Warnings about ignored settings when daemon_mode=false

[ringerc]

Presently spiffe-helper ignores the settings cmd, pid_file_name and renew_signal silently if daemon_mode=false.

This could lead to mis-configuration where the helper is not doing what the user expects. It also makes it more difficult to give these options a meaning in non-daemon (one-shot) mode in future, if existing user configurations might contain invalid uses of them that presently have no effect.
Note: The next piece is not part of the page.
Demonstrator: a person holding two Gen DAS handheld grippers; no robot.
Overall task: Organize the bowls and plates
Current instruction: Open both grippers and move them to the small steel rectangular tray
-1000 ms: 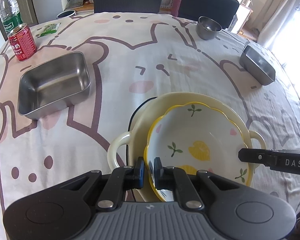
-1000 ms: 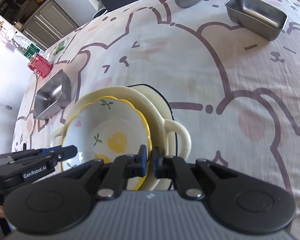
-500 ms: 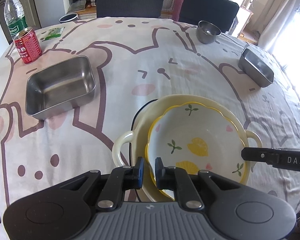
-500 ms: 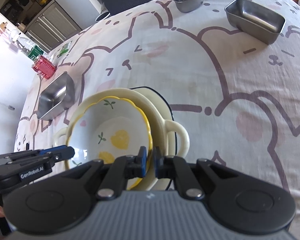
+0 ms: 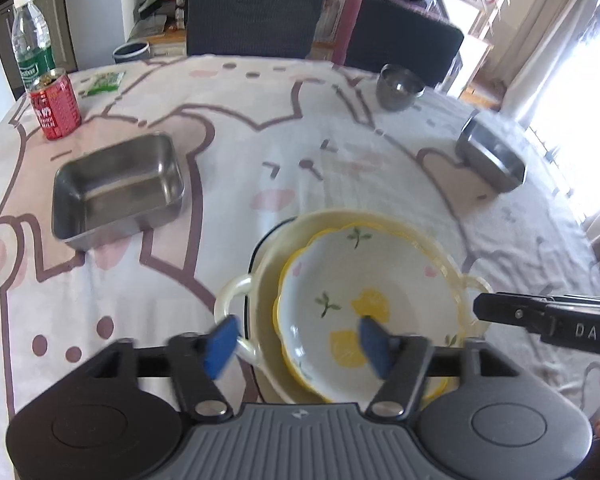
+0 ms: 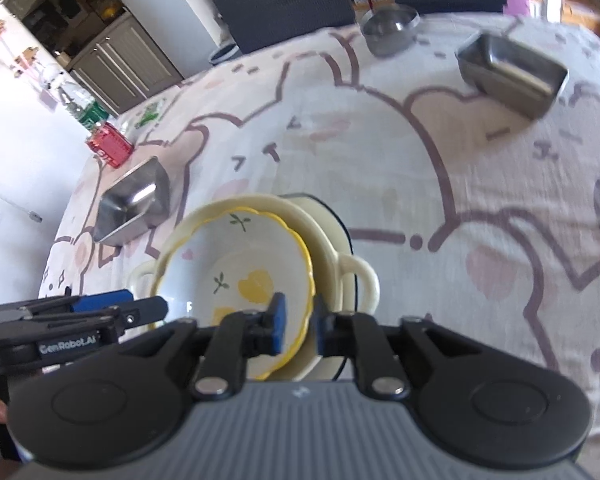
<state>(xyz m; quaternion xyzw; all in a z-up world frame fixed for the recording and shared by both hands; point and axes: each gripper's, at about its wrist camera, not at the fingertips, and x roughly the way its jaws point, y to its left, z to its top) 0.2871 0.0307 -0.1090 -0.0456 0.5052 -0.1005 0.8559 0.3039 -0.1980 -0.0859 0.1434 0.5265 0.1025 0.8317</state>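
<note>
Left wrist: steel tray (image 5: pixel 118 184), red can (image 5: pixel 56 106) beyond bowl (image 5: pixel 364 304).

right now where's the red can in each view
Left wrist: red can at upper left, in front of the water bottle.
Right wrist: at left edge, mid-height, beyond the near steel tray.
Shared landmark: lemon bowl.

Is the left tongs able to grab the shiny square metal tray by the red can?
Probably yes. The left tongs have just been opening and hold nothing, and the square steel tray sits alone on bare cartoon tablecloth, with nothing stacked in it.
</note>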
Raise an error if pid_file_name is configured with daemon_mode=false. This option is new and isn't documented yet so the risk of people having configurations that set it and daemon_mode=false is minimal.

For cmd and renew_signal, log a warning if daemon_mode=false instead. There could be existing mis-configurations for these in the wild that we don't want to break by making working-but-incorrect configuration fail with a fatal validation error instead.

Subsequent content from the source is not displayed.